Formations (lumps) of the mammary gland of pregnant and lactating – causes, diagnosis

Formations (lumps) of the mammary gland of pregnant and lactating – causes, diagnosis

The benign changes in pregnancy include fibroadenomas, lipomas, papillomas, fibrocystic changes, lactocele and inflammatory pseudotumor.

Byrd et al. in a series of 105 biopsies that revealed benign changes, 71% of patients found conditions characteristic of non-pregnant women, and 29% showed changes specific to pregnancy (ie, hyperplasia of lobules, lactocele, lactational mastitis). As the duration of pregnancy increases, the mammary glands become denser, more nodular and enlarged.

Such changes are also characteristic of the breastfeeding period. Small formations may become imperceptible with increasing gestational age and engorgement of the mammary glands. While the mass in the breast, found during menstruation, can be re-examined after its completion, the hormonal background in a pregnant woman only increases with time, which complicates subsequent examinations.

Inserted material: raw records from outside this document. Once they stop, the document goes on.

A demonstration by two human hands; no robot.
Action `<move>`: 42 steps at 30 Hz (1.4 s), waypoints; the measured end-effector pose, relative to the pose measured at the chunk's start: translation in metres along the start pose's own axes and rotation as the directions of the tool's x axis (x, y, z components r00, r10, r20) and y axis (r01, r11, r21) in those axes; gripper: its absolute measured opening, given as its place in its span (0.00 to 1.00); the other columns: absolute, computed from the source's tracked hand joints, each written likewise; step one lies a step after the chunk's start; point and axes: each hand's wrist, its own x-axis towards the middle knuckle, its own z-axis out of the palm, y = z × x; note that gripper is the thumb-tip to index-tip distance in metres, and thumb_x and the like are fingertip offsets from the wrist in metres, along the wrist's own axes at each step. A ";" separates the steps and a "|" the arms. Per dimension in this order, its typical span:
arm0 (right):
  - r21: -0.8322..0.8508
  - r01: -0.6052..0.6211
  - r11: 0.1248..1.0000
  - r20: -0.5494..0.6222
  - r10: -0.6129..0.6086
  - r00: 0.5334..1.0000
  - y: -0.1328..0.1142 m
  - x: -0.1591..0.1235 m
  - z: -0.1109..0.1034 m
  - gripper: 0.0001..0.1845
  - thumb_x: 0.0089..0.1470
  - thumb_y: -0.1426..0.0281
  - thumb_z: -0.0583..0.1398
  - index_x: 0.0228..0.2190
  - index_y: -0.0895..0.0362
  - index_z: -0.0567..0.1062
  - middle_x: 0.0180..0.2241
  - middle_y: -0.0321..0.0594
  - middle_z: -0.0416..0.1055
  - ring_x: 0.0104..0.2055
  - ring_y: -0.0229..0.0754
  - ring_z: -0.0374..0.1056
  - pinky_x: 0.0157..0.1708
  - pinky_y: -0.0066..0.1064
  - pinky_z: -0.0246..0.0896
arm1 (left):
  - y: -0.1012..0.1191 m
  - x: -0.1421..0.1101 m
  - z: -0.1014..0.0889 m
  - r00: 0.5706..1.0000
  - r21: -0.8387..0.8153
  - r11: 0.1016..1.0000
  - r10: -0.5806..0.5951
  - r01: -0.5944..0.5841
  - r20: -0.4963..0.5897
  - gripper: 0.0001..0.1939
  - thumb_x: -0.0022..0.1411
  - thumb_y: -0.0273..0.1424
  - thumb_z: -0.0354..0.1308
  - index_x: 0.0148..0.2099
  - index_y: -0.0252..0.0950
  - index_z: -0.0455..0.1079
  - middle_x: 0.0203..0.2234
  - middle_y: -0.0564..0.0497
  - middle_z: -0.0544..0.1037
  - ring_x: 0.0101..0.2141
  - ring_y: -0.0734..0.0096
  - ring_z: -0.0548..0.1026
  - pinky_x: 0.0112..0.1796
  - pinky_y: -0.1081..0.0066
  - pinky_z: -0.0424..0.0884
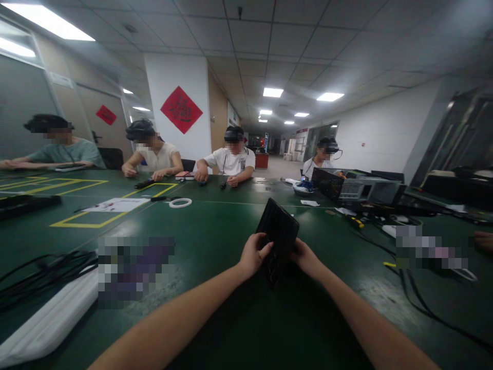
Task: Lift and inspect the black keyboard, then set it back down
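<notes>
A flat, black, box-like device (284, 231) is held up on a tilt above the green table (215, 241); I cannot make out its exact kind. On its left side, my left hand (253, 257) is closed, with the thumb laid across the near face. Gripping the opposite edge is my right hand (308, 261), its fingers partly hidden behind the device. The face towards me is dark and shiny, with few details visible. Its lower corner points down close to the tabletop.
At left lie a white padded strip (50, 321) and black cables (42, 270). A white tape ring (180, 203) rests farther back. An opened computer case (352, 190) stands at right, with cables nearby. Several people with headsets sit across the table.
</notes>
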 end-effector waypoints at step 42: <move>0.211 -0.151 0.966 0.291 0.085 0.953 -0.047 -0.006 0.007 0.18 0.54 0.64 0.50 0.46 0.50 0.67 0.48 0.34 0.67 0.51 0.39 0.62 0.53 0.39 0.55 | 0.027 0.017 -0.027 0.726 -0.545 0.552 -0.668 0.631 0.164 0.06 0.59 0.27 0.50 0.31 0.29 0.61 0.16 0.54 0.64 0.12 0.83 0.59 0.11 0.83 0.52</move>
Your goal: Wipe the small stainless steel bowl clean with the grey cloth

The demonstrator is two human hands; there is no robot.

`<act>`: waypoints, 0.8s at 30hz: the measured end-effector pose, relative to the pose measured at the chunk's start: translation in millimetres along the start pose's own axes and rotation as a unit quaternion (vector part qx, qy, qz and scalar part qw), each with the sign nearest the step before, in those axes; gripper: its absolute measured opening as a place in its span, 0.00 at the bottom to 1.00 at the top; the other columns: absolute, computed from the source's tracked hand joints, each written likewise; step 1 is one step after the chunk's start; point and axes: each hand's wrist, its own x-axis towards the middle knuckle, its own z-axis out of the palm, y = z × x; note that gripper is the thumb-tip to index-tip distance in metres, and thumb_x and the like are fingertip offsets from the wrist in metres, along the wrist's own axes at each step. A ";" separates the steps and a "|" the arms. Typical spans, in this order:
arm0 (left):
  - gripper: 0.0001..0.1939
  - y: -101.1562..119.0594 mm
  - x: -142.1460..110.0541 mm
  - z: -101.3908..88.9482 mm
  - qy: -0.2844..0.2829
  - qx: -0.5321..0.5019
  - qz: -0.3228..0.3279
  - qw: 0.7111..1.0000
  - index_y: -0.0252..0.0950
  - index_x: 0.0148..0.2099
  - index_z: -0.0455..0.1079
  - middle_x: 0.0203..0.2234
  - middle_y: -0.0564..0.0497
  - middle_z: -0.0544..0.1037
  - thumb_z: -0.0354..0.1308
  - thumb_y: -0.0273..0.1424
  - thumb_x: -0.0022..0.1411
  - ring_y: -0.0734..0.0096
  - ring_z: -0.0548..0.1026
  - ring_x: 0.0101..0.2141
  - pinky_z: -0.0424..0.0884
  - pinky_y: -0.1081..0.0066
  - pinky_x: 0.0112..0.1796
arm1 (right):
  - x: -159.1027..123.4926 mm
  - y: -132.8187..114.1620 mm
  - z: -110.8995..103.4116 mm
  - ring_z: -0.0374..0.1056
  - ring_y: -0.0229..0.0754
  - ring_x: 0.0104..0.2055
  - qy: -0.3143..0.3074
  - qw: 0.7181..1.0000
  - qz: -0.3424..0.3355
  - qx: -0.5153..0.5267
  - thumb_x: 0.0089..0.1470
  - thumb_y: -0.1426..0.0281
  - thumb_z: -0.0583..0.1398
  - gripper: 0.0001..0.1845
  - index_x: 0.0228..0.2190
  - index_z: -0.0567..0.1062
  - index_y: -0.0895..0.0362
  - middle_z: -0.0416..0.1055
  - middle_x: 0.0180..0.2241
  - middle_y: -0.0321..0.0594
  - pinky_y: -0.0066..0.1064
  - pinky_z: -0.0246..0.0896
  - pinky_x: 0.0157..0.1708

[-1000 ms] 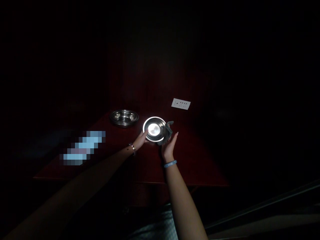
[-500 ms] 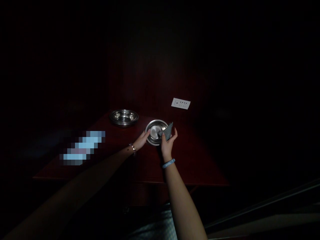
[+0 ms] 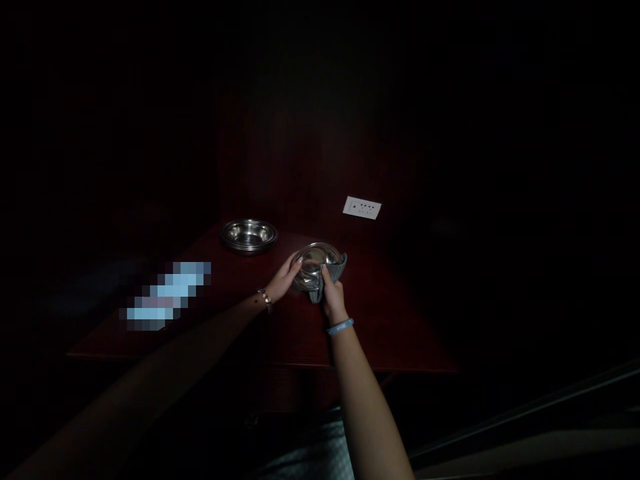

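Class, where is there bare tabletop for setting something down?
The table looks bare right of the right hand, and between the forearms near the front edge. Crowded: centre, held bowl and cloth; back left, stacked metal bowls; left, a blurred patch.

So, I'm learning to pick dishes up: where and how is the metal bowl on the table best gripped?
I'd pinch the tabletop bowl by its near-right rim, coming from above on the left hand's side, thumb inside. It sits upright, mouth open upward, rim exposed. Several rims look stacked, so perhaps lift gently.

No lettering, numbers, brands or signs can be read here.
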 end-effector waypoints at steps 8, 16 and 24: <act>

If fluid is sucked out during puncture and the formation disappears, then it helps to easily differentiate a cyst filled with fluid or a galactocele from a solid tumor. However, in pregnant women, the results of cytological examination of punctate are not as accurate as in non-pregnant ones. Hyperproliferation of mammary gland cells in pregnant women increases the risk of a false positive result. During pregnancy, due to plethora and edema, it is difficult to perform an excisional biopsy under local anesthesia, but it remains the best diagnostic method.

Many experts associate the late stage and poor prognosis of breast cancer (BC) in pregnancy with late diagnosis. More recent studies of breast cancer (breast cancer) in pregnancy have demonstrated an undoubted improvement in survival as a result of more frequent breast biopsies in pregnant women.

Conducting a biopsy of the mammary gland in pregnant or lactating women due to plethora and the risk of postoperative hematoma requires careful hemostasis. Lactating mammary gland is predisposed to the development of postoperative infection in it, since milk is a good nutrient medium for microorganisms. Local anesthesia of an enlarged mammary gland by injection may be difficult to implement, but it is considered the method of choice.

If an excision biopsy is difficult, you can perform an excisional biopsy. Due to the high risk of infection and the formation of fistula of the ductus, a patient who is planning a biopsy should stop feeding in advance of the procedure.